Abstract (deu)
Die deutsche Intervention im Spanischen Bürgerkrieg stellt aufgrund der daraus resultierenden Jahrzehnte faschistischer Diktatur unter Franco ein stark kontroverses Kapitel spanischer Erinnerungsgeschichte dar, welches bis dato noch nicht aus kulturwissenschaftlicher Perspektive untersucht wurde.
Durch den Sieg des nationalistischen Lagers wurde während der Jahre der Diktatur nur der Erinnerungsdiskurs der Sieger propagiert, welcher bis zum Tod Francisco Francos das kollektive Gedächtnis der Spanier einseitig prägte. Dieser Umstand ermöglichte es dem deutschen Geschäftsmann Johannes Bernhardt als Drahtzieher Hitlers militärischer Unterstützung zugunsten Francos in die spanische Geschichtsschreibung einzugehen und einen angesehenen Platz im Siegergedächtnis der Nation zu erlangen. Nach dem Ende des Zweiten Weltkrieges genoss Bernhardt als hochrangigster SS-Offizier Spaniens bis zum Tod Francos dessen Protektion und Freundschaft.
Spanien stellt innerhalb Europas in vielerlei Hinsicht einen erinnerungsgeschichtlichen Sonderfall dar, da Verlierer- und Siegergedächtnis durch den jahrzehntelang herrschenden Faschismus invertiert waren: Die Erinnerungsgeschichte Spaniens unterscheidet sich erheblich von der Erfahrung anderer Europäer, da Jahre repressiver Diktatur nur einseitiges Verarbeiten der Vergangenheit und des Kriegstraumas als Siegergedächtnis der Anhänger Francos zuließen. Darüber hinaus geriet das Land durch den Sieg des nationalistischen Lagers weltweit in politische Isolation, die erst nach dem Tod des Diktators graduell aufbrach.
Der gegenwärtige Erinnerungsdiskurs Spaniens steht hingegen im Zeichen der kollektiven Vergangenheitsbewältigung, da das kommunikative Gedächtnis einer aussterbenden Generation von Zeitzeugen im Begriff ist, durch das kulturelle Gedächtnis eines öffentlichen Diskurses ersetzt zu werden. Aufgrund revisionistischer Tendenzen in der spanischen Erinnerungsgeschichte wird nun, Jahrzehnte nach dem Ende des nationalen Konflikts, auch ein überarbeitetes Bernhardt-Bild vermittelt, wodurch die einst als heldenhaft rezipierten Taten der Vergangenheit aus gänzlich neuen Perspektiven beleuchtet werden.

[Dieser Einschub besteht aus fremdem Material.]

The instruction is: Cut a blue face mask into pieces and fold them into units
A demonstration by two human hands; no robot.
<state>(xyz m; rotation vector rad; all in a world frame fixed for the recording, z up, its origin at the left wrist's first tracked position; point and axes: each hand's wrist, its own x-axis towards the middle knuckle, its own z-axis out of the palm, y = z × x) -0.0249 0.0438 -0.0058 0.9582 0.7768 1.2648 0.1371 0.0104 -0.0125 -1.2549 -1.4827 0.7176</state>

Im Rahmen dieses Forschungsvorhabens werden anhand einer Analyse diverser medialer Inszenierungen der historischen Persönlichkeit Johannes Bernhardt mentalitätsgeschichtliche Veränderungen im Erinnerungsdiskurs Spaniens aufgezeigt und dadurch veranschaulicht, wie sich das Bernhardt-Bild im Laufe der letzten 80 Jahre von einer positiv konnotierten Heldendarstellung in das Portrait eines Bösewichts gewandelt hat. Durch eine methodische Kombination aus Literatur- und Geschichtswissenschaften sowie gedächtnistheoretischen Ansätzen werden etablierte (Macht-)Diskurse hinterfragt, um Kontinuitäten und mögliche Brüche im kollektiven Gedächtnis Spaniens aufzudecken, die vonseiten der ereignisgeschichtlichen Historiographie nicht erfasst wurden.